Pic. 5 - over-the-air bitstreams after removed the sync preamble

The frame structure for the signal-A waveform is the one shown in figure D-7 of Appendix D: the initial synchronization preamble is followed by frames of alternating data (unknown-data) and probe symbols (known-data):
 
After demodulating the signal the bistream analysis reveals a 288 symbols (or 864 bits) length frame, consisting of 256 unknown-data + 32 known-data (96 bits probe). This signal  meet the waveform ID-7 of the 3KHz bandwidth set (pic. 6)

Pic. 6a - WID-7 frame structure

Pic. 6b - WID-7 32 known-data (96 bits probe)

The signal-B waveform does not exhibit a data+probe structure but rather strong 853.4ms ACF spikes (pic. 7) that makes 2048 symbols/sec at 2400Bd speed or 6144 bits.  This signal meet the waveform ID-0, which uses a different structure after the synchronization preamble. Data “frames” are 32-symbol Walsh sequences (channel symbols), each corresponding to a single unknown (data) bit.

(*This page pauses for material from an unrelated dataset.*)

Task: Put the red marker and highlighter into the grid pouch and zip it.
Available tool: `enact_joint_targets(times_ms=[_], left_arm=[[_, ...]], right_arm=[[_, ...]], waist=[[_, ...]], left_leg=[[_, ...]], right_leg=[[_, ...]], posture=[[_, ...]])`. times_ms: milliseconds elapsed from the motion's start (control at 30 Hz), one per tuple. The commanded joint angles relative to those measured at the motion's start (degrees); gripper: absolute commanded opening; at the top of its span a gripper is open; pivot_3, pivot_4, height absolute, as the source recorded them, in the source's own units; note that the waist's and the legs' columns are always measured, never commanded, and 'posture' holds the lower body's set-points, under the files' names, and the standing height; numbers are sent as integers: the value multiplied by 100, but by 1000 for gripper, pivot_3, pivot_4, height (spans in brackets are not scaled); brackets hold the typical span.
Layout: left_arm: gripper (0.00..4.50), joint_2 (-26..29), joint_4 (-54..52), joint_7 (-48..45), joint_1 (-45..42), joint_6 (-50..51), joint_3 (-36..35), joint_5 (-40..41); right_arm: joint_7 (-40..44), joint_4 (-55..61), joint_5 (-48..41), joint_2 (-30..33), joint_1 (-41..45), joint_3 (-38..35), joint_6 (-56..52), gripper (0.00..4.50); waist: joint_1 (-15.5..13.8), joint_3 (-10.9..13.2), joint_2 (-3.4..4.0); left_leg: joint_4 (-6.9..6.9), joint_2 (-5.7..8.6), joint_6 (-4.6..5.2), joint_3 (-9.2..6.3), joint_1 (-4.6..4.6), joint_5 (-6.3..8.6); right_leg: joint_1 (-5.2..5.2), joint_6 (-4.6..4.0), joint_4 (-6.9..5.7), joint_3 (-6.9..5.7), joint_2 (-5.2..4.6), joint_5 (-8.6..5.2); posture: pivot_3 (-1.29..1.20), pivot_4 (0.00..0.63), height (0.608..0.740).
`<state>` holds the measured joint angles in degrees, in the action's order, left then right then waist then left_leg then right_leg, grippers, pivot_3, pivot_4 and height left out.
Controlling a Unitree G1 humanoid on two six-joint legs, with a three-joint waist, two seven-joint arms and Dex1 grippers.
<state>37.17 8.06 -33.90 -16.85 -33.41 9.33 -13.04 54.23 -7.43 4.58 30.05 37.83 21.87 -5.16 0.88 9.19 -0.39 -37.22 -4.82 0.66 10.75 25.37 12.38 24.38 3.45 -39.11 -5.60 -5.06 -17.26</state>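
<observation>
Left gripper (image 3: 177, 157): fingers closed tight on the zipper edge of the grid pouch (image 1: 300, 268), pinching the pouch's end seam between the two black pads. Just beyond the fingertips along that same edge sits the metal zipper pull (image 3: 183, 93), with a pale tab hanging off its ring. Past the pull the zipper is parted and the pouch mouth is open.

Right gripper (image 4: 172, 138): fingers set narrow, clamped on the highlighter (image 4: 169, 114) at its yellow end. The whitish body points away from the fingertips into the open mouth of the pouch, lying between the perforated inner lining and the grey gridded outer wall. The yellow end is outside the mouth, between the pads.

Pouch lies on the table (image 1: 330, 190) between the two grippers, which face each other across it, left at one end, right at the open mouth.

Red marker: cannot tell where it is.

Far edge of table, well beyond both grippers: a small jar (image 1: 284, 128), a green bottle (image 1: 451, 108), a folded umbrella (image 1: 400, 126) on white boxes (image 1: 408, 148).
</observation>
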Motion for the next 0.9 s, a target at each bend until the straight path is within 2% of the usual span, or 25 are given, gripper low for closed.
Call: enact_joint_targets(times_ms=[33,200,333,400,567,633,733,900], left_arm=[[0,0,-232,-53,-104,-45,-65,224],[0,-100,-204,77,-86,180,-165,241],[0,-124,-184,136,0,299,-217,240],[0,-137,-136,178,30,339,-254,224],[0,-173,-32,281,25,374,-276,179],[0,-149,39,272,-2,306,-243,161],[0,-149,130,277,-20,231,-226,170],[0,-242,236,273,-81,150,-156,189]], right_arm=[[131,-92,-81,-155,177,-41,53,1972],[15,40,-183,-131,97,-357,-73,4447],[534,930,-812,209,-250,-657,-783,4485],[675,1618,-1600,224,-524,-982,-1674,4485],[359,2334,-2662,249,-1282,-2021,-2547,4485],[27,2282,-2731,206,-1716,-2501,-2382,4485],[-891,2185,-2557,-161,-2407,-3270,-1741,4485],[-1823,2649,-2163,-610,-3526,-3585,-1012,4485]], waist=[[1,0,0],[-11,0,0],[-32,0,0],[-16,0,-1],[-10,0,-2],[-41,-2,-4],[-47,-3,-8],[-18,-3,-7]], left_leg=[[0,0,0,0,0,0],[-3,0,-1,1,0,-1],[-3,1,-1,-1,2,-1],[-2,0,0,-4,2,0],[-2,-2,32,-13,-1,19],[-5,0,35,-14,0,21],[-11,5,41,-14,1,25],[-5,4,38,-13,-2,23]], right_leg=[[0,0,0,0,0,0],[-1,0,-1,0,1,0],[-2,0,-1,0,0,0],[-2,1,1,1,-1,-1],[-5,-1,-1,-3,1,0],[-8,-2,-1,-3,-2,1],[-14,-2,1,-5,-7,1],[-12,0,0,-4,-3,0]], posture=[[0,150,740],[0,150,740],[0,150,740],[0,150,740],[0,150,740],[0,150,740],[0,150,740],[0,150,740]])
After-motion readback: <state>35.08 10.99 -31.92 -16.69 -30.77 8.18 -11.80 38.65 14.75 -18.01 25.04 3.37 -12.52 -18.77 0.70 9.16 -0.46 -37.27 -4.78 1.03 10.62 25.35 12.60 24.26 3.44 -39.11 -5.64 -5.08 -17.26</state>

Pic. 7 - 2048 symbols ACF (~853.4ms) for the signal B

As shown in pic. 8 (after demodulating the signal-B) mini-probes are not sent in waveform 0, Walsh-coded data symbols are sent continuously after the initial synchronization preamble and the 2048 symbols (6144 bit) period is due to the scrambler lenght. For this waveform the data scrambling implementation just generates 256 x 8 or 2048 values and the scrambling sequences are continuously wrapped around the 2048 symbol boundary. Athough data are modulated using Walsh ortogonal modulation, they are scrambled to appear, on-air, as an 8PSK constellation.

Pic. 8 - WID-0 6144 bit period caused by the scrambler lenght

12 April 2016

odd CRC error (in a good signal)

Some days ago, just to spend some time, I was listening to  loud and clear HFDL messages exchanged between the ARINC ground station of Al Muharraq and some aircrafts. No problems for decoding all the messages but one of these failed due to a CRC error. Fortunately I was recording the IQ signal so I decided to undertand the reason of that CRC error, since the received signals were very good indeed.
Once isolated and demodulated the error burst I opened the resulting bitstream in order to verify the HFDL Physical layer protocol (PPDU) structure and it was ok. As expected: 25ms frame length corresponding to a 45 symbols frame for the data-segment, thirty of which are information-carrying (user data) symbols and fifteen are known 2-PSK probe symbols. I also detected the "T" string (000 100 110 101 111 repeated 9 times) closing the  preamble-segment (pics 1,2).

pic. 1 - PPDU structure
pic. 2 - bistream of the error burst after demodulation
From a certain point onwards the bistream shows a repeated regular pattern in the data field (pic. 3). The length of this repeated pattern is 120 bit: just as the legth of the PPDU scrambler (pic. 4). This could mean that there is no phase changes in the user-data or no data at input and in this situation the FEC decoder reveals errors in CRC computing.